The name's Captain Dylan Russel. Some folk around Bellingham know me as the man who pulls bikes from Squalicum Harbor. Three hundred and forty-seven of 'em, last I counted. Schwinns, Huffys, barracuda bikes, them little kids' bikes with the tassels still on the handlebars. I pull 'em up with my magnets, clean 'em up in my garage off Holly Street, and sell 'em down at the corner of Holly and Railroad every Saturday mornin'. Good bikes. Fair prices.

But that ain't why I built this here web page.

I've been on the waters of Bellingham Bay for thirty-one years. I know every piling in that harbor. I know what the tide sounds like at 3 AM when the marina's gone quiet and even the seals have stopped their barking. I know the smell of the mudflats at low tide better than I know my own kitchen. And I know — I know in my bones, the way a sailor knows a storm before the clouds roll in — that there is something beneath those waters that ain't in any field guide.

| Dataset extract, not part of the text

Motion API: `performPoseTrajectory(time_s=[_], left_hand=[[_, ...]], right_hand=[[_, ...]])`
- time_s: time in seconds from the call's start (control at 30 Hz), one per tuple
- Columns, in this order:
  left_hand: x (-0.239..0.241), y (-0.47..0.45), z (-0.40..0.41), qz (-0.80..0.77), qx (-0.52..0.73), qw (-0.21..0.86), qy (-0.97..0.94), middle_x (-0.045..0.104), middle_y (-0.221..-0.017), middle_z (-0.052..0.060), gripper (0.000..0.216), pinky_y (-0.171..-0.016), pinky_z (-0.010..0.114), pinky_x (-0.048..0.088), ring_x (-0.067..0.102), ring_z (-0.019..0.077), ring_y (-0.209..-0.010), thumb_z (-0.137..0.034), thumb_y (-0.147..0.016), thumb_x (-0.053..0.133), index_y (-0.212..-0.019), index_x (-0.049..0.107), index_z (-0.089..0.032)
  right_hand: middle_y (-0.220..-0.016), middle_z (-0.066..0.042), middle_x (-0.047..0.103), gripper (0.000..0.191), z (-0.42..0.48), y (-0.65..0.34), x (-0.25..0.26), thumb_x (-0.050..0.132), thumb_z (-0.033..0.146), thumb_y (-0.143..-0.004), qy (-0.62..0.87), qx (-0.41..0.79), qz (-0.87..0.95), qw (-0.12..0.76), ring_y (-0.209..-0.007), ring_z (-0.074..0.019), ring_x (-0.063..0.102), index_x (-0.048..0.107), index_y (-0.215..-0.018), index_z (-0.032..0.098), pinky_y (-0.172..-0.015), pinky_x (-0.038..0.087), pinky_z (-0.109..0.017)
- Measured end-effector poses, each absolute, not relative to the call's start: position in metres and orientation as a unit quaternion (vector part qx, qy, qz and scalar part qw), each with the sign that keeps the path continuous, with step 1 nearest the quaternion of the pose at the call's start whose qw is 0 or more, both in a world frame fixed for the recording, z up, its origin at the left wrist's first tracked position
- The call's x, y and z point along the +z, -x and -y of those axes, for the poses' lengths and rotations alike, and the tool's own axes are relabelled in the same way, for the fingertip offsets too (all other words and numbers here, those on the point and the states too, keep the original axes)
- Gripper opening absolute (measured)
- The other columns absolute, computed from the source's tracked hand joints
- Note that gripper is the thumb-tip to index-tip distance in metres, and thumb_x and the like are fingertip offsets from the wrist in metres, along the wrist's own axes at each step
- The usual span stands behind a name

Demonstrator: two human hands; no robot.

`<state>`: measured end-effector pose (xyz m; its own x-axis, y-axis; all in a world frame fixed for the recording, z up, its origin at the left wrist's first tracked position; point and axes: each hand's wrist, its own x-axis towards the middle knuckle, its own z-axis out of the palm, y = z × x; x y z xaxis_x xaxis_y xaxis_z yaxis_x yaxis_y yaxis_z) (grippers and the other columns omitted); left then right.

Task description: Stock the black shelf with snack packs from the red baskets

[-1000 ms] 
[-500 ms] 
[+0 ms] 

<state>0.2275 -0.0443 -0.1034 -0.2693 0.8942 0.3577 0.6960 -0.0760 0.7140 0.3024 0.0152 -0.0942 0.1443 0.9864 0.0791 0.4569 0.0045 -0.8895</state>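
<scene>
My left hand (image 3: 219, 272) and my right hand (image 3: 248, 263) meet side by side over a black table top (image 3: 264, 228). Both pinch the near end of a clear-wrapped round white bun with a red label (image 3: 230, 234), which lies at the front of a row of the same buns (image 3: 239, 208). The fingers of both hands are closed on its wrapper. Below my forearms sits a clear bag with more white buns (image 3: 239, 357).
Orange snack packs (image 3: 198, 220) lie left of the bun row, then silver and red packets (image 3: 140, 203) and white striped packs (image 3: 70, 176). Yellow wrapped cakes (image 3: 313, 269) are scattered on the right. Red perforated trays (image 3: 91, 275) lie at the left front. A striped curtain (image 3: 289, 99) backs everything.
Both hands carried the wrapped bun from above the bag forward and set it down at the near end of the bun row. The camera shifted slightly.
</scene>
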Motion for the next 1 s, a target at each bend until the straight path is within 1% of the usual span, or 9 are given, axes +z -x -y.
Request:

"They laugh at me at the Harbor Mall. They laugh at me at Boundary Bay. But a man does not pull 40 bicycles a month from calm waters and ask no questions. I ask the questions. That is what separates me from the fools."

These weathered hands have hauled rope and chain and magnet through waters so cold they'd make a lesser man weep. I have stared into the black deep off the end of the commercial pier and seen things move that had no business movin'. And I will not rest — not while breath fills these lungs — until the world knows the name GIGANTUS.

[PHOTO: Blurry shape in Bellingham Bay, Aug 1992]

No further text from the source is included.